Passámos o ano inteiro a trabalhar por dois, não, por três ou quatro, continuamos a trabalhar por três ou quatro e o portátil a caminho do avião, às costas ou na mão. Mas é sempre assim todos os anos e se todos os anos não deixamos de ir de férias, este não será diferente e, portanto, vamos de férias.

Já perdemos a conta aos meses sem ver os nossos pais, para não falar de irmãos, irmãs, tios, primos, sobrinhos e amigos mil e temos saudades. E se ter saudades é inerente à distância, eis chegada a hora da sua morte, a morte de todas as saudades do mundo, uma de cada vez a mirrar ao sol enquanto o calor se levanta, cá e lá, lá e cá.

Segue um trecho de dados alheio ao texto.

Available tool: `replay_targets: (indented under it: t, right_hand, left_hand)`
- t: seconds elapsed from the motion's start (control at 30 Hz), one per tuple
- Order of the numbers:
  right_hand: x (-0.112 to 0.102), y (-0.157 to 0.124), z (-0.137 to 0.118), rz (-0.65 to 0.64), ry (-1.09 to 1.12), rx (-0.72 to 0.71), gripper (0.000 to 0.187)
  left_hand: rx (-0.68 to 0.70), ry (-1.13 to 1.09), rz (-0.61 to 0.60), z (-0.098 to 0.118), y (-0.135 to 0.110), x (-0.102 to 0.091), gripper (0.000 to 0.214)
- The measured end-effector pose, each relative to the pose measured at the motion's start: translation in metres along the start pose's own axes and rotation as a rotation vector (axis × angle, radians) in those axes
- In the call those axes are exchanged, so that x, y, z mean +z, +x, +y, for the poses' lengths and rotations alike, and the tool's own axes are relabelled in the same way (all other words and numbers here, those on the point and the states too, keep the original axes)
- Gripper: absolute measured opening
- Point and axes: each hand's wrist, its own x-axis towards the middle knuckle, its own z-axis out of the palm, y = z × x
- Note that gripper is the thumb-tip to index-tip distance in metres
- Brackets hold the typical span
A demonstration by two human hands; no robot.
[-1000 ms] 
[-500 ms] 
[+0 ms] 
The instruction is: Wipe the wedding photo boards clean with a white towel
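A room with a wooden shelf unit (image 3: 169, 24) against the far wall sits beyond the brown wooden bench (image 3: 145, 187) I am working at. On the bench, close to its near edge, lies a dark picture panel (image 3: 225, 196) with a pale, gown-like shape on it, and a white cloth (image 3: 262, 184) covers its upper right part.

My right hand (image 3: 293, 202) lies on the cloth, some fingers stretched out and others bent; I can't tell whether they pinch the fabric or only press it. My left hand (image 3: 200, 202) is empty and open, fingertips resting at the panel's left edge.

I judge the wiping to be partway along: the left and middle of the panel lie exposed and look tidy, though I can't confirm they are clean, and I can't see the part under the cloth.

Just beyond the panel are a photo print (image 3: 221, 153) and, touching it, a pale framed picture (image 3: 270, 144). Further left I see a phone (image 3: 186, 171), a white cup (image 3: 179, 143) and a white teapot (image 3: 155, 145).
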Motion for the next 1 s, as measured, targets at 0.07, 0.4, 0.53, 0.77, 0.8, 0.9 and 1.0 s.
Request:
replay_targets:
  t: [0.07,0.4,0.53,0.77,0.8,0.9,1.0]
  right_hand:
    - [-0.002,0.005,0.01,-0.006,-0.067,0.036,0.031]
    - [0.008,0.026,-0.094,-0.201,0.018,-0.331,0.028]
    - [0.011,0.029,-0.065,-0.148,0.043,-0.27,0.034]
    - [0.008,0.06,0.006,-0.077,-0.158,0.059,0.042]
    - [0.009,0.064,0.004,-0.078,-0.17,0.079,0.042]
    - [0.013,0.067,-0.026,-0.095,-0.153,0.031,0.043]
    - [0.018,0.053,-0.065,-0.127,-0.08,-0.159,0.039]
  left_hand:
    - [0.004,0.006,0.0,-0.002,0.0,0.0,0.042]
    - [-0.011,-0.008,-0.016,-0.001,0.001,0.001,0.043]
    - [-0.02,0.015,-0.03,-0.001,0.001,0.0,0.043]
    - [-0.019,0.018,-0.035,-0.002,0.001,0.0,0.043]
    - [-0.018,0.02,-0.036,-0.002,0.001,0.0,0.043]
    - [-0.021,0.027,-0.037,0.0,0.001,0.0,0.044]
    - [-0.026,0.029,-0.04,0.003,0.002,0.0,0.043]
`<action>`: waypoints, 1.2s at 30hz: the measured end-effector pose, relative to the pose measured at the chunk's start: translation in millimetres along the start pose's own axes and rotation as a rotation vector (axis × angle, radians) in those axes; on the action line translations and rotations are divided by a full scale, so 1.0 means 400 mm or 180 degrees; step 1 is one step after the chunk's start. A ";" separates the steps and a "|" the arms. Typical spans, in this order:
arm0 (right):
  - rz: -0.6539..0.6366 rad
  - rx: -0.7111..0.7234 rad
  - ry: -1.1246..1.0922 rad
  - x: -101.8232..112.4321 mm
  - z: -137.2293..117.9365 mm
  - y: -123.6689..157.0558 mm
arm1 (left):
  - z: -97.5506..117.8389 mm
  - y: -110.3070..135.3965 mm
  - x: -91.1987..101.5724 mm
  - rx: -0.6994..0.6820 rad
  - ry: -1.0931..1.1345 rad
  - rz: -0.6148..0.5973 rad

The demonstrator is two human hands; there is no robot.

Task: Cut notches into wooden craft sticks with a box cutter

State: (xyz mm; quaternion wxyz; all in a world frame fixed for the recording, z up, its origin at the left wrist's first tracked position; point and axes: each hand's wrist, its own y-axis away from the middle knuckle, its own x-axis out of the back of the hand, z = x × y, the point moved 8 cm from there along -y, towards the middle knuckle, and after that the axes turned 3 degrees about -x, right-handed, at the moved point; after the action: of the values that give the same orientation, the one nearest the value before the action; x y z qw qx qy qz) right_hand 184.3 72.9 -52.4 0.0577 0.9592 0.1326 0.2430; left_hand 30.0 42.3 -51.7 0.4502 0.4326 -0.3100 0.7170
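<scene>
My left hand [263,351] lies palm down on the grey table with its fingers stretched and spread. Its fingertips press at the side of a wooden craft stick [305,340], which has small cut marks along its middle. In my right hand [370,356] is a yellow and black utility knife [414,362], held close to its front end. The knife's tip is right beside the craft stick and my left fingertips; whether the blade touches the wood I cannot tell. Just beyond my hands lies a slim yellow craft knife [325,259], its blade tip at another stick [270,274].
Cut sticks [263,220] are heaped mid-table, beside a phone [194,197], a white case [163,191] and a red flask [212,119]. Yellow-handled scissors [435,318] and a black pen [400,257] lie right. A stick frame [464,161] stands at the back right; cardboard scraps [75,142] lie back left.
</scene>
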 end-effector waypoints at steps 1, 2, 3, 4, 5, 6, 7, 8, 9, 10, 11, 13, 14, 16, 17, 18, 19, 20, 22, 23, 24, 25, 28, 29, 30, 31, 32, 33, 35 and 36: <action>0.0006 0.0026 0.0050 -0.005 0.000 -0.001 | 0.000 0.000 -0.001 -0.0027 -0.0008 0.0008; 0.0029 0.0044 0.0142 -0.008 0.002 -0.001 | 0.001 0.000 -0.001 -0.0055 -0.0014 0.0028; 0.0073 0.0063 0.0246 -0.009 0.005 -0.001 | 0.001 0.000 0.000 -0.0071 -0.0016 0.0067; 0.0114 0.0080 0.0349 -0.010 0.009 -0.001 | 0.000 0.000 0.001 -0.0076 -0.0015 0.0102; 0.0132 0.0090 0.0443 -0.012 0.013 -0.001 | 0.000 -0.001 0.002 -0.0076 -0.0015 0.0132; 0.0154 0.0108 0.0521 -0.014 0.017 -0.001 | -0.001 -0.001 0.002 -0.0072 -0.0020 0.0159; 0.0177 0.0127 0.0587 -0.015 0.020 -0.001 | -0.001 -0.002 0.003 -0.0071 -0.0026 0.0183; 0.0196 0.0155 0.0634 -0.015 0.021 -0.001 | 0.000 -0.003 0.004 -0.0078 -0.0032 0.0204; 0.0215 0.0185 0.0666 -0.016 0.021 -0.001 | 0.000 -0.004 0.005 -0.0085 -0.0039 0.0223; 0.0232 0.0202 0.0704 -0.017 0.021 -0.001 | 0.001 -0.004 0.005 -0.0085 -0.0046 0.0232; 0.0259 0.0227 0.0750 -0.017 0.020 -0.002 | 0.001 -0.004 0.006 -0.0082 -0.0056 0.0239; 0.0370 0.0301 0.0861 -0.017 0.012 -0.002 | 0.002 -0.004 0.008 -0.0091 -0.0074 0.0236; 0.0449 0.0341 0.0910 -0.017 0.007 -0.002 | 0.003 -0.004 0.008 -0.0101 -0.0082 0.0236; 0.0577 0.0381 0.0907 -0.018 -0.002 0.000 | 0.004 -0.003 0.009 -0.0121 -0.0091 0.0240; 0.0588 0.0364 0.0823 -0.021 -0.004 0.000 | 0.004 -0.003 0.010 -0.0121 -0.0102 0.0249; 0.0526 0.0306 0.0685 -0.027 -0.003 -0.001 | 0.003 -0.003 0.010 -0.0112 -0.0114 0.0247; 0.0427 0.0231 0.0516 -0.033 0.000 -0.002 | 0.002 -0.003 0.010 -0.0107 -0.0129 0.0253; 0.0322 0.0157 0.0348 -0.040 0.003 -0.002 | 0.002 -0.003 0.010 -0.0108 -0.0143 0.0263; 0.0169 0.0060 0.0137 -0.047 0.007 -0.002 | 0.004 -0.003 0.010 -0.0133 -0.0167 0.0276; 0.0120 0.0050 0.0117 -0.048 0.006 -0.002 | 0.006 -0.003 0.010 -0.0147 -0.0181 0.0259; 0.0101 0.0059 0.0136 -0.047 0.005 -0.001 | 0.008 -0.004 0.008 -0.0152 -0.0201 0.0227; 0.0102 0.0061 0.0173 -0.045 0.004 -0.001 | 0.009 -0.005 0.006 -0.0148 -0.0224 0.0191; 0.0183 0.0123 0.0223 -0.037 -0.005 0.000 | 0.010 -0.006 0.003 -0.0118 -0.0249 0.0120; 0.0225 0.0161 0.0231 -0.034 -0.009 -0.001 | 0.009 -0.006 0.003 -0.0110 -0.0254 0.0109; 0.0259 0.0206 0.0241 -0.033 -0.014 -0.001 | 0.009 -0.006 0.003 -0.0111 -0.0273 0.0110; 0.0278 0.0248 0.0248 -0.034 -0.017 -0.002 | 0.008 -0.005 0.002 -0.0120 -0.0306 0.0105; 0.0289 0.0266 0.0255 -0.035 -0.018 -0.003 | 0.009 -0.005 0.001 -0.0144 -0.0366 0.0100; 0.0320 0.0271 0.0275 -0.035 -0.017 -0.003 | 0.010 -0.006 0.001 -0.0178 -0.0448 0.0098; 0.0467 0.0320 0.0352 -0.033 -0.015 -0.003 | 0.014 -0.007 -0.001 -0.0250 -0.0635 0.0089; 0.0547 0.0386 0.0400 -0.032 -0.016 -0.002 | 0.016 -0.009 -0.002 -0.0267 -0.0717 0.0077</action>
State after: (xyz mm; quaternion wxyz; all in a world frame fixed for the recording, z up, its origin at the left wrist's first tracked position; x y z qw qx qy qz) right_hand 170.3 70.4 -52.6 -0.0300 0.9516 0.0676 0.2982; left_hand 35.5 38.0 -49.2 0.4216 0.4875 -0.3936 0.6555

E não, não vamos ter saudades de ter saudades, não agora enquanto, afoitos, corremos para as asas das nossas mães. 

E, por falar em asas, vamos mesmo de férias, não sei se já o disse, e o voo já está comprado desde Janeiro. No Verão meio mundo quer ir a Portugal, razão pela qual compramos as passagens com antecedência, não vá a exorbitância dos preços estivais impedir o regresso a casa.

Está tudo planeado e contado ao minuto, ou não estivéssemos um ano inteiro à espera do mar, à espera de um Portugal de água, poder mergulhar num país inteiro, nadar à vista de um país inteiro e ao largo tomá-lo nos meus braços. 

É essa a nossa motivação, a razão de nos levantarmos tão cedo, de nos deitarmos tão tarde, horas sem fim, noites por dormir, quilómetros na estrada entre casa e trabalho, uma réstia de fim-de-semana e cá vamos nós outra vez, 46 semanas por ano, 40 anos por vida e um bocadinho para nós no fim.

Nos entretantos, queremos ir a casa e beber todo o sal, sorver toda a seiva e suster a nossa terra nos pulmões como se fosse a última vez. É o mínimo. É o pote de ouro no fim do arco-íris. É a nossa recompensa, a nossa prenda, de nós para nós para todos. 

Vamos sair de casa e apanhar o comboio, e depois outro comboio até ao aeroporto, levamos duas malas de mão e duas mochilas, no aeroporto ainda temos tempo para um café e umas compras de última hora, o avião vai cheio, não sei se te lembras mas, no ano passado, toda a gente usava máscara, inclusivamente nem sequer tivemos avião, inclusivamente nem sequer fomos a casa e no Natal também não, já lá vão dois anos, mas isso são outras histórias, é tudo passado, olha lá para fora, a ponte e o Cristo Rei, aterramos na excitação de duas crianças e mal podemos esperar, a brisa do mar à saída do avião, o comboio a caminho de casa, os teus pais, mais velhos, à nossa espera, o abraço mais longo que o tempo pode dar.